Film tackles taboos of sex crimes 0
A demonstrator holds a placard during a protest outside a court in New Delhi January 21, 2013. India's Supreme Court heard a petition on Tuesday by one of the five men charged with the gang rape and murder of a student in a bus to shift the case out of the capital on grounds that the atmosphere was too surcharged to ensure a fair trial. The assault on a 23-year-old woman on a New Delhi bus triggered an outpouring of anger and grief and calls for swift punishment for the five men and a juvenile who will be separately tried. (REUTERS/Adnan Abidi)
The gang rape that shocked the world and shamed a nation has placed the world spotlight squarely on women’s rights in India. Four men convicted of raping and murdering a 23-year-old woman on a moving New Delhi bus in December now face either life imprisonment or death by hanging.
As the country struggles to identify and address issues related to women, the blame game is in full swing. In much the same way videogames are linked to gun violence in America, some critics are connecting India’s misogynistic crime spree to Bollywood — and at least one filmmaker has decided to do something about it.
Siddhartha Jain is the 39-year old producer of the controversial new film: Kill the Rapist? According to aljazeera.com, the plot revolves around a would-be victim who traps a serial rapist and must then decide what to do with him.

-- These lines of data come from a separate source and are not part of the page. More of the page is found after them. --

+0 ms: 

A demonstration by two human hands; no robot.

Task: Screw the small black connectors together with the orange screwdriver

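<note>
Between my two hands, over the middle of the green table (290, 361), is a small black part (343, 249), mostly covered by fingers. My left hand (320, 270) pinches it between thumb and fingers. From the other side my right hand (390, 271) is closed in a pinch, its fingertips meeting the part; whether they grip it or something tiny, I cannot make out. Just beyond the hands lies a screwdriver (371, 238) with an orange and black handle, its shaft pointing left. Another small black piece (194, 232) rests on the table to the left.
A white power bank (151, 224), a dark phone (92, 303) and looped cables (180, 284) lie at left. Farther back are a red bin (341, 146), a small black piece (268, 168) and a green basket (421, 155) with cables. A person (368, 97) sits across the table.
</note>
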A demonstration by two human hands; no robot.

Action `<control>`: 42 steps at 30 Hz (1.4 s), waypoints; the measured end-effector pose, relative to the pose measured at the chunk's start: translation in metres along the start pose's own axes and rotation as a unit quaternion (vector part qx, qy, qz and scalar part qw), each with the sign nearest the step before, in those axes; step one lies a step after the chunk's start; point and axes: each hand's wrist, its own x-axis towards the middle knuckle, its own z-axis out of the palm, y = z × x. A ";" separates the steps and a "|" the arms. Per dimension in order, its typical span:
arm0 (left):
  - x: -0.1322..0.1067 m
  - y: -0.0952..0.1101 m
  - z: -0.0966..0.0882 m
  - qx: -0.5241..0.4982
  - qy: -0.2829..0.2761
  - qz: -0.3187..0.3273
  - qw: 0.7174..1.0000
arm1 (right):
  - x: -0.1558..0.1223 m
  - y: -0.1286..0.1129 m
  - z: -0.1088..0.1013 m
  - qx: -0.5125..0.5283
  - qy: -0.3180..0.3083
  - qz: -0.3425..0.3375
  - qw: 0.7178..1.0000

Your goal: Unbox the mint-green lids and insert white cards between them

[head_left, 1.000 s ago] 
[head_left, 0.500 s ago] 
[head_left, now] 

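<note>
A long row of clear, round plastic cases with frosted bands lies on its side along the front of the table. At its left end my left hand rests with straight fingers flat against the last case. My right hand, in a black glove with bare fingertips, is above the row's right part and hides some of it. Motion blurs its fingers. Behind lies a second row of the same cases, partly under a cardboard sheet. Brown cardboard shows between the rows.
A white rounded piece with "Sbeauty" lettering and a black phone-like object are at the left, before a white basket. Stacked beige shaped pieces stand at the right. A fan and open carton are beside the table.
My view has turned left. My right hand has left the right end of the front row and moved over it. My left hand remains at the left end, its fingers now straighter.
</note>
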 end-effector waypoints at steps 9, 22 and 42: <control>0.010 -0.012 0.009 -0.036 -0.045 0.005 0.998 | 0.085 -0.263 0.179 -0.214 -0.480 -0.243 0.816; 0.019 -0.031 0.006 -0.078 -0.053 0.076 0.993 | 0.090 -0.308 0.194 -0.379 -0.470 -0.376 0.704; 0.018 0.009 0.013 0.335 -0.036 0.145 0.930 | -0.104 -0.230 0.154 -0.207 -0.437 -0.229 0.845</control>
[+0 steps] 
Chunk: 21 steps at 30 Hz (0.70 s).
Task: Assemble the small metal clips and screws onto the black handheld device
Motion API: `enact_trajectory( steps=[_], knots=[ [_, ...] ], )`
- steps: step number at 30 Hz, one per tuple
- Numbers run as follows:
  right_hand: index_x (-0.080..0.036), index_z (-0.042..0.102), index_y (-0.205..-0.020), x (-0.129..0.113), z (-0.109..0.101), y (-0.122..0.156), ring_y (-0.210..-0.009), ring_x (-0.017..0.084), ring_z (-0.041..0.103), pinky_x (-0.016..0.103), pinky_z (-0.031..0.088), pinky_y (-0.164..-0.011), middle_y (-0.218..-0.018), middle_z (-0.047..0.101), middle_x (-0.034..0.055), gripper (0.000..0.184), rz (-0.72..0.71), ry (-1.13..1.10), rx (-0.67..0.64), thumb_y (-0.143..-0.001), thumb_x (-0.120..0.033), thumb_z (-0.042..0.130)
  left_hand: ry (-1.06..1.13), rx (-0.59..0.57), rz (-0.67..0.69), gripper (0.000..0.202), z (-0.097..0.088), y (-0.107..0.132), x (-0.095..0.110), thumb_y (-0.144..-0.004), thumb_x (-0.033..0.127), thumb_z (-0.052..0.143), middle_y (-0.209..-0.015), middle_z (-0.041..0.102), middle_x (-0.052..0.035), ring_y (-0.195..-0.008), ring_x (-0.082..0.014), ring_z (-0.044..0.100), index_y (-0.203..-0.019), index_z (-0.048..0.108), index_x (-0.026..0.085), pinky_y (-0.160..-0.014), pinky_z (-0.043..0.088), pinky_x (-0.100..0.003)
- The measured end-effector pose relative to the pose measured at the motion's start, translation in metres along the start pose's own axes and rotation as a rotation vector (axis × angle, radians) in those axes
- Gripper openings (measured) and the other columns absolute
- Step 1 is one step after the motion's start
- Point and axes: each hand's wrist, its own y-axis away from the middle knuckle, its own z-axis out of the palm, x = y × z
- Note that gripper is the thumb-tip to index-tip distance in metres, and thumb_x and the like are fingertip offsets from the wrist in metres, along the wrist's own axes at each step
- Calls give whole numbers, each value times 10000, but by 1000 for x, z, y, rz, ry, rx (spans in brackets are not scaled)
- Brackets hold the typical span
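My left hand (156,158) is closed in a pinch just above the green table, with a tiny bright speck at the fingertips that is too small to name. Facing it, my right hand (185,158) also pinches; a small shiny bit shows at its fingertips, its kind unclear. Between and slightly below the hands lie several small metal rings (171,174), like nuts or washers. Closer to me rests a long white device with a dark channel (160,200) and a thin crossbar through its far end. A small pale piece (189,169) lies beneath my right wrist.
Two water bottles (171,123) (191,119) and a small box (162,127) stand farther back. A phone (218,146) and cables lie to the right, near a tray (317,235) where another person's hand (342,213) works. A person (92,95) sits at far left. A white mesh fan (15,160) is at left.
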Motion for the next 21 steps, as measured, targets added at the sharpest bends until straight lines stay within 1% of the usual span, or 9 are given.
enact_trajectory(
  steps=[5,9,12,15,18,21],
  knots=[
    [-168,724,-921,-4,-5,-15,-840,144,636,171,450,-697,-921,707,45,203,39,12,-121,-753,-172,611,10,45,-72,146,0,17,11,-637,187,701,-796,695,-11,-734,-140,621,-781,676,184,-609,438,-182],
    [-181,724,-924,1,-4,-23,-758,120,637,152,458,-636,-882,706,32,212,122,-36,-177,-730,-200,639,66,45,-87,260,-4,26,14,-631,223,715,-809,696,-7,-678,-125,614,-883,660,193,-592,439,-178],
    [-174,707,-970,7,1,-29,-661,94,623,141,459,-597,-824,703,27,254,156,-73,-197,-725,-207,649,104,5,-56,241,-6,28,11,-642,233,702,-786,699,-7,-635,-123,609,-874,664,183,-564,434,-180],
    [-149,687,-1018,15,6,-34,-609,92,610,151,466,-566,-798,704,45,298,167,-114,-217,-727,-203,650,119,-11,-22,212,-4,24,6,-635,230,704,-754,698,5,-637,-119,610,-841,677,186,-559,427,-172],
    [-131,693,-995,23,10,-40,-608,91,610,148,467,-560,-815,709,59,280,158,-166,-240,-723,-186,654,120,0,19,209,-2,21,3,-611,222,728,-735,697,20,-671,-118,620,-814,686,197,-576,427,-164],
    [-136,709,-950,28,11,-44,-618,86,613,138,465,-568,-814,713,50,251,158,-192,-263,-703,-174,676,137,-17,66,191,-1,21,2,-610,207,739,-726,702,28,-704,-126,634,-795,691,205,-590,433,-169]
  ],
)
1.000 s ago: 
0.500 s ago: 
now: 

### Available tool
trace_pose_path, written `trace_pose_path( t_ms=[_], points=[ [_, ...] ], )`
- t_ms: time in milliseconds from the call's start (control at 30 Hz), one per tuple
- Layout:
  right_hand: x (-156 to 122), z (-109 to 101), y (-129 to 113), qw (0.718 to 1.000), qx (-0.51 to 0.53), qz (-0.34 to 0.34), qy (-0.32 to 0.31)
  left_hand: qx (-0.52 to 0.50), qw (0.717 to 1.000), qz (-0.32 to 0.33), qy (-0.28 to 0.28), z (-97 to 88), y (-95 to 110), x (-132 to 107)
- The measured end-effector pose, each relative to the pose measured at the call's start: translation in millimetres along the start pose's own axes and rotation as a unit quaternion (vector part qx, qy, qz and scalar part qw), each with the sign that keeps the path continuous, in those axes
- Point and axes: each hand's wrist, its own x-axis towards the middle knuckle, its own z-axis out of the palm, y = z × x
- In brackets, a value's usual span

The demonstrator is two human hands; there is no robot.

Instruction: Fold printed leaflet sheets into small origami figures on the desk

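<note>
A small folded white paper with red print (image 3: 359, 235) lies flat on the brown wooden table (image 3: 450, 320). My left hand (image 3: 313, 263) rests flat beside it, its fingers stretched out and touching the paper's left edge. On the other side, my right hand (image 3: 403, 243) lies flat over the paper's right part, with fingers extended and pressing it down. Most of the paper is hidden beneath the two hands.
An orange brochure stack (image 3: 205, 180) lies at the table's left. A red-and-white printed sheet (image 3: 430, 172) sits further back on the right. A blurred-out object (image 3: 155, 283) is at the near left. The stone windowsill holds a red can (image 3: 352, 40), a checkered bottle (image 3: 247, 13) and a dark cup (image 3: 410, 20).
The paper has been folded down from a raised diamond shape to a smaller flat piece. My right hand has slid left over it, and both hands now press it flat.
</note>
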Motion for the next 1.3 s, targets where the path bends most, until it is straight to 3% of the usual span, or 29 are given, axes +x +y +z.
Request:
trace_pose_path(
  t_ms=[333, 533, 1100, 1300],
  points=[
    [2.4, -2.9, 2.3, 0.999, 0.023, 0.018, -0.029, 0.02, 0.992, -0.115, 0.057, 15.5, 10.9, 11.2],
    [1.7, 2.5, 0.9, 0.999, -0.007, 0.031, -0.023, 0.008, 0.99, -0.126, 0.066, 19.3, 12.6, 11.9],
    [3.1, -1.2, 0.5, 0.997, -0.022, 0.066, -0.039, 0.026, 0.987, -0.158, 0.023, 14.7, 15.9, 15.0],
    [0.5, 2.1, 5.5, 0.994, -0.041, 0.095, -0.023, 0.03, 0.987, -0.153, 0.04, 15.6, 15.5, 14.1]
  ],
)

“I didn't want this just to be another story that would be forgotten in a year,” Jain said. “My film is an excuse to amplify the discussion of women's security and hopefully bring about some positive changes.”
According to the film’s Facebook page, Kill the Rapist? aims not only to motivate and empower women but also to make “every rapist shiver with fear before even thinking of rape.”
A similar effort that recently made headlines is the controversial bruised goddesses campaign launched by Save the Children India. The campaign depicted three of India’s most prominent goddesses battered and bruised, drawing attention to the underlying hypocrisy of goddess worship in a country where women face so many challenges.
Will Jain’s work help make India’s women safer? Who knows? But it will become part of a conversation that’s eroding the taboo of discussing sex crimes in a country deeply patriarchal — and that’s a step in the right direction.